Psychotherapists may also benefit from training in interventions that account for the emotional sequelae of trauma and the self-regulating function of NSSI, particularly when working with patients with chronic pain, or may need to refer their patients to providers with such training. Several treatments exist that are putatively well-suited to the overlap among these issues, such as Emotional Awareness and Expression Therapy [37•], which helps patients identify affect avoidance, express emotions directly, and improve interpersonal communication.

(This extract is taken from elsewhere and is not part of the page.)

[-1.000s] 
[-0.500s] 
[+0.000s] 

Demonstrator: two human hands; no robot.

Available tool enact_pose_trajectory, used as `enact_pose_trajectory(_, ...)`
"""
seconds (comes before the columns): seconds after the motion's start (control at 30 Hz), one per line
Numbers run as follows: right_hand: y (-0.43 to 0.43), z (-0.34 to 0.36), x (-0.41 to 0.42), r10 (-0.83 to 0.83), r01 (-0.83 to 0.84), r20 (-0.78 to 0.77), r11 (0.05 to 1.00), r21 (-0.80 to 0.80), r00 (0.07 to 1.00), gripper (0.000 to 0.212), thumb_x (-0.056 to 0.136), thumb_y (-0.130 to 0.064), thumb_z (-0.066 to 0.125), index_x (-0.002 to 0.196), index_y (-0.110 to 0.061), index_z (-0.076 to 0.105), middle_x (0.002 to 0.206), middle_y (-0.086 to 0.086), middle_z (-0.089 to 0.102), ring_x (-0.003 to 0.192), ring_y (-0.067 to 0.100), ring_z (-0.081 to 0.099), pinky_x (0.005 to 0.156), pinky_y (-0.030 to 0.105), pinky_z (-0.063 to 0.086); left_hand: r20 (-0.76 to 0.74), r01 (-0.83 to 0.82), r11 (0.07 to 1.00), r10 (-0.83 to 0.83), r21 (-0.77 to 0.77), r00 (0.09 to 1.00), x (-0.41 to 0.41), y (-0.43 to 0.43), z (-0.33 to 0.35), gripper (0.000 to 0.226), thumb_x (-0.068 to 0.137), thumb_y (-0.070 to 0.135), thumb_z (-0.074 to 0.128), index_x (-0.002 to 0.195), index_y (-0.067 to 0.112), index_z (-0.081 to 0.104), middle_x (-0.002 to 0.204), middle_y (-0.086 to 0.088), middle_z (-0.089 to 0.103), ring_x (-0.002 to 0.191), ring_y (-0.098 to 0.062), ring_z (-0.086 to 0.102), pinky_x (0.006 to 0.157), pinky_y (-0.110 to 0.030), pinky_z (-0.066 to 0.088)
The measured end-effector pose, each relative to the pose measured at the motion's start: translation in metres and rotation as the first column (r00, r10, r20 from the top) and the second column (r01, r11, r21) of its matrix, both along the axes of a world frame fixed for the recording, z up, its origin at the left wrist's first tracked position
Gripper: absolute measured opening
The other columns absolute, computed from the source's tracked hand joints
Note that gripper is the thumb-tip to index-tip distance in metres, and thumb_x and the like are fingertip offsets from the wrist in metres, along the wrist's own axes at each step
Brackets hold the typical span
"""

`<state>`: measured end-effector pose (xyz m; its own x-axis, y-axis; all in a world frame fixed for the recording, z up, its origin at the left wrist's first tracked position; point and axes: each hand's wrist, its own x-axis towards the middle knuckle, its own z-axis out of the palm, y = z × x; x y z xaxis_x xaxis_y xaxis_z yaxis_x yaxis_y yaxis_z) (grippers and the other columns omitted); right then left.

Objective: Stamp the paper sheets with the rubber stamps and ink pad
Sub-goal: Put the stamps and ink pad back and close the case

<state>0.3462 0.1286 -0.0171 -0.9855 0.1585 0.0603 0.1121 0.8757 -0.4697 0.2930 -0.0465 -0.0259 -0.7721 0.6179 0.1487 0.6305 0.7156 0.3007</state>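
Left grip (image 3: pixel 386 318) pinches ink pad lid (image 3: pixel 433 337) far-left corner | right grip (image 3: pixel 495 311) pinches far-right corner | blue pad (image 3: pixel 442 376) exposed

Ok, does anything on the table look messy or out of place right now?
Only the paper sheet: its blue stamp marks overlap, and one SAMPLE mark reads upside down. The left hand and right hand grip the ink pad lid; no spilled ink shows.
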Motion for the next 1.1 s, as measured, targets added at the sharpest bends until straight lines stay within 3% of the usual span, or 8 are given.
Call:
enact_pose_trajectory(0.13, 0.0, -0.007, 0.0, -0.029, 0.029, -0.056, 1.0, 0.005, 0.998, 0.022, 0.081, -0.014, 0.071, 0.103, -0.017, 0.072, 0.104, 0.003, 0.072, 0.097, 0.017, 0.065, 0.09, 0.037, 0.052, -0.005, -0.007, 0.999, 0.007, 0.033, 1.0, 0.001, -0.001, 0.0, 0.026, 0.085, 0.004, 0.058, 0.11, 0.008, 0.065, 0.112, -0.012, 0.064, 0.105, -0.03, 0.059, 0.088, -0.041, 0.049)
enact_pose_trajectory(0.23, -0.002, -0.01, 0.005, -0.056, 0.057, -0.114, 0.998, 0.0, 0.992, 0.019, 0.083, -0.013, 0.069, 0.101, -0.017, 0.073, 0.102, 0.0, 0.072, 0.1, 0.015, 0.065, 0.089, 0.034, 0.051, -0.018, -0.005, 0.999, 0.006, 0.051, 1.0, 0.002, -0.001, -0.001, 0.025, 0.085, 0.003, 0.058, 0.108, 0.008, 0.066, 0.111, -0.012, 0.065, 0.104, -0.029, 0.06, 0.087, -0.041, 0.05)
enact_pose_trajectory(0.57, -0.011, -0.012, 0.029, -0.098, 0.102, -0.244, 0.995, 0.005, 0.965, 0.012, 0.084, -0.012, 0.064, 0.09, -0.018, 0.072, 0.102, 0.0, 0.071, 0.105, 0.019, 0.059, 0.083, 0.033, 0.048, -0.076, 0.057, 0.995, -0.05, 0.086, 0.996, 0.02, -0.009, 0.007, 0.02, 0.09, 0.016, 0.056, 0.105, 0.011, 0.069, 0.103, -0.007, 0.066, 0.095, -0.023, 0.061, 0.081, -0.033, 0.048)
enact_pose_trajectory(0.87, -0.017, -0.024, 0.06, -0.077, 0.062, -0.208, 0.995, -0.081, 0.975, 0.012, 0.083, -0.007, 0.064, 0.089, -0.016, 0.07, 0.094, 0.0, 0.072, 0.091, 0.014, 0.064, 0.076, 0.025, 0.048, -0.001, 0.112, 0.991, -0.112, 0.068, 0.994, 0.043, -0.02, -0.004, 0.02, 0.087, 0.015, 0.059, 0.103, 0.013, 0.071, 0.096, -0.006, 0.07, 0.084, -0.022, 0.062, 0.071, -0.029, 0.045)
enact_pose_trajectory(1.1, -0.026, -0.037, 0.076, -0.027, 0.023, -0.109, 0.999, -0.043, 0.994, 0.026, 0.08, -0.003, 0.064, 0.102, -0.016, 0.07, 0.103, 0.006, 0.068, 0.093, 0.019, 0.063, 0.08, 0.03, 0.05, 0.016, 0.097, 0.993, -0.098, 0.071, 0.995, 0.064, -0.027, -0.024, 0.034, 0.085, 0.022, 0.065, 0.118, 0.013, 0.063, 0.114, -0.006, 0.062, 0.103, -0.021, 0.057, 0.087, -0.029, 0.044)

Similarly, facilitating emotion regulation when conducting exposure therapy has also been shown to benefit some pain outcomes for pain patients with elevated anxiety or depression [69]. Some preliminary evidence suggests that trauma-focused psychotherapies, including Eye Movement Desensitization and Reprocessing, may benefit patients with comorbid chronic pain and PTSD [70]. Other trauma informed treatments that are not specifically tailored to chronic pain but focus on enhancing emotion regulation and addressing self-regulation and other psychological mechanisms relevant to both chronic pain and self-harm, include dialectical behavior therapy [71], which has been applied to PTSD in patients with NSSI [72], and “Seeking Safety,” a treatment for comorbid PTSD and substance abuse [73]. The focus on facilitating emotion regulation strategies may both function to alter patients’ responses to existing elevations in pain intensity, as well as downregulate pain intensity, which may replace the function of NSSI among these individuals. However, data on any of these modalities simultaneously treating both chronic pain and NSSI, particularly in the context of trauma, are lacking.

Future Directions

As is evident in our review of the literature, a number of avenues for future research exist:

  1. Development of a putative framework that integrates across the three domains of trauma, chronic pain, and NSSI and serves as a foundation for future research and clinical practice.

  2. Prospective, longitudinal research that may allow for causal claims regarding the role of trauma in the co-occurrence of chronic pain and NSSI.

  3. Exploration of the types and pattern of NSSI among patients with chronic pain (e.g., overdose vs. cutting vs. biting) and the specific function(s) of NSSI in this population.

  4. Examination of the relationship between NSSI and patient-level factors such as emotional distress, trauma and PTSD, personality structure, and demographic characteristics (e.g., gender, age, and race).

  5. Empirically supported treatments that address NSSI among patients with chronic pain, especially that account for the contributing presence of childhood and/or adult trauma.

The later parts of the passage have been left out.